Finding 7: The Chatbot Trap – Most "Agents" Aren't Agents Yet
When asked to assess their portfolios honestly, organizations revealed a deep gap: 71% of enterprises (72 of 101) report that a quarter or less of their deployed "agents" are true, multi-step orchestrated workflows, and only 10% (10 of 101) have crossed the halfway mark (where more than 50% of their agents fit this description). Technological ambitions and complex control architectures are being built long before the actual portfolios are ready for them. The current reality consists overwhelmingly of simple, single-prompt digital assistants dressed as "agents." The publishers note that budgeting systems, platforms, and strategies are being established precisely because the orchestrated portfolio is still so thin on the ground.
Finding 8: Fiscal Control Is Still Reactive
Finally, the study examined the enforcement of financial controls over agent token consumption—the risk that an autonomous loop will exhaust a budget before anyone can intervene. Most organizations rely on native platform caps or after-the-fact monitoring, while real-time programmatic control remains the exception.

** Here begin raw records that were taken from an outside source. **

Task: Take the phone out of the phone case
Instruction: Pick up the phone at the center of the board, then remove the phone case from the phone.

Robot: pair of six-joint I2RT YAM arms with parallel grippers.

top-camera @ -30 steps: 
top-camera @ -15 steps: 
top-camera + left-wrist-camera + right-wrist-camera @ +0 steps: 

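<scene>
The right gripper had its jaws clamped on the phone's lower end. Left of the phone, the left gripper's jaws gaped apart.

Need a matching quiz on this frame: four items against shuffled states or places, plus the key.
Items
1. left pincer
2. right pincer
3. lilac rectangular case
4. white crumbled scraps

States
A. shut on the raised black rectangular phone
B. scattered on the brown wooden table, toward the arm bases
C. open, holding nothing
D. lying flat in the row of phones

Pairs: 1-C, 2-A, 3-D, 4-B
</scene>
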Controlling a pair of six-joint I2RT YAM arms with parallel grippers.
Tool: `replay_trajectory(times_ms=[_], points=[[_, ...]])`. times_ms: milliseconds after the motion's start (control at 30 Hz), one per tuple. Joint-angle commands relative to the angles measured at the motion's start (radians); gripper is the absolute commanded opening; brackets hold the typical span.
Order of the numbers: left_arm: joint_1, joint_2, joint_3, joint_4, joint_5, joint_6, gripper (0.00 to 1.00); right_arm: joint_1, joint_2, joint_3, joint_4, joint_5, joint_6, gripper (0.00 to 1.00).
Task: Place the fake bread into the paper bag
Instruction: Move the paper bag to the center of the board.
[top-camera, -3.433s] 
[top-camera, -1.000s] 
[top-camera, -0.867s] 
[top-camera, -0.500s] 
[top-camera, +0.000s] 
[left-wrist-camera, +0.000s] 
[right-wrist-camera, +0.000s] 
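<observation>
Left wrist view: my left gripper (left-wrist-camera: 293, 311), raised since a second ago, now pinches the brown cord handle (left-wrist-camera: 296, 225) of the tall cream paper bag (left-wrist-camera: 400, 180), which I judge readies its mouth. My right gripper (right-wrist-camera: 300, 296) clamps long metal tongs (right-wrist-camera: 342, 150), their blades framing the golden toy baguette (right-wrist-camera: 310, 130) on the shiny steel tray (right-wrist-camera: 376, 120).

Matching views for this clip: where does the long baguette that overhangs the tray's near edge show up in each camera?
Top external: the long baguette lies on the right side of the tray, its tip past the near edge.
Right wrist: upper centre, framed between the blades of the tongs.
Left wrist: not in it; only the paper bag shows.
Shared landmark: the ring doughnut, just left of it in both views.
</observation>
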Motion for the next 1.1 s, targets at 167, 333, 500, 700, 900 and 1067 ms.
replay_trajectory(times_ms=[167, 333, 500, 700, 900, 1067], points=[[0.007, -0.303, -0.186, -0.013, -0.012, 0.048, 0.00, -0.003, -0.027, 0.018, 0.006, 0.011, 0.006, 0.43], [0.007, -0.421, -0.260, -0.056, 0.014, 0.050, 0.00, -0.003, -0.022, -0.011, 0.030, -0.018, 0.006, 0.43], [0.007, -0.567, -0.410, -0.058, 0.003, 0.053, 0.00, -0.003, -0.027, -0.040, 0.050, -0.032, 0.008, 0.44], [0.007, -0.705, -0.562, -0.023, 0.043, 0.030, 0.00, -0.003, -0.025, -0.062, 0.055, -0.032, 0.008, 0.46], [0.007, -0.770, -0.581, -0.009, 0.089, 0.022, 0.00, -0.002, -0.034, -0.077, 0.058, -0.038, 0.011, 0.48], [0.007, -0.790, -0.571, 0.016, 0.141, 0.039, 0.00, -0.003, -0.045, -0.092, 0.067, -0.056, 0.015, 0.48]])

More than a quarter of organizations (27%) admit they have no real-time, programmatic way to stop an agent that has gone out of control before the monthly bill arrives—they discover it from the logs afterward. Another 32% lean entirely on native caps and throttles built into their primary platform, a control that is only as good as the provider’s tooling and ties back to the lock-in concerns of Finding 6. Only those enterprises building custom gateways (23%) or exploiting cross-model routing to balance costs (19%) treat token consumption as an engineering problem to be controlled deterministically. Here, too, a split appears by company size: roughly 34% of enterprises with fewer than 2,500 employees exercise only reactive control over agent spend, compared to 20% of larger organizations.
Summary and Outlook
In summary, organizations with 100 or more employees describe an orchestration strategy that is consolidating quickly but maturing slowly. They are standardizing on model-provider platforms (led by Anthropic's Claude at 40%), choosing platforms based on the underlying base model, and measuring success by the reliable execution of multi-step processes. Investments are directed toward workflow tooling and permissions, and the goal is to consolidate frameworks and move agents to production while maintaining a hybrid control plane out of fear of vendor lock-in.
However, honest self-assessments puncture these high ambitions: 71% report that a quarter or less of their agents are truly orchestrated, and less than a quarter are capable of stopping a runaway agent in real time. Organizations have decided how they want to manage agents well before most of their agents are performing actions that require such management. The open question for the future is whether operational reality will catch up with ambition, or whether the chatbot trap will prove more persistent and stubborn than enterprise roadmaps assume.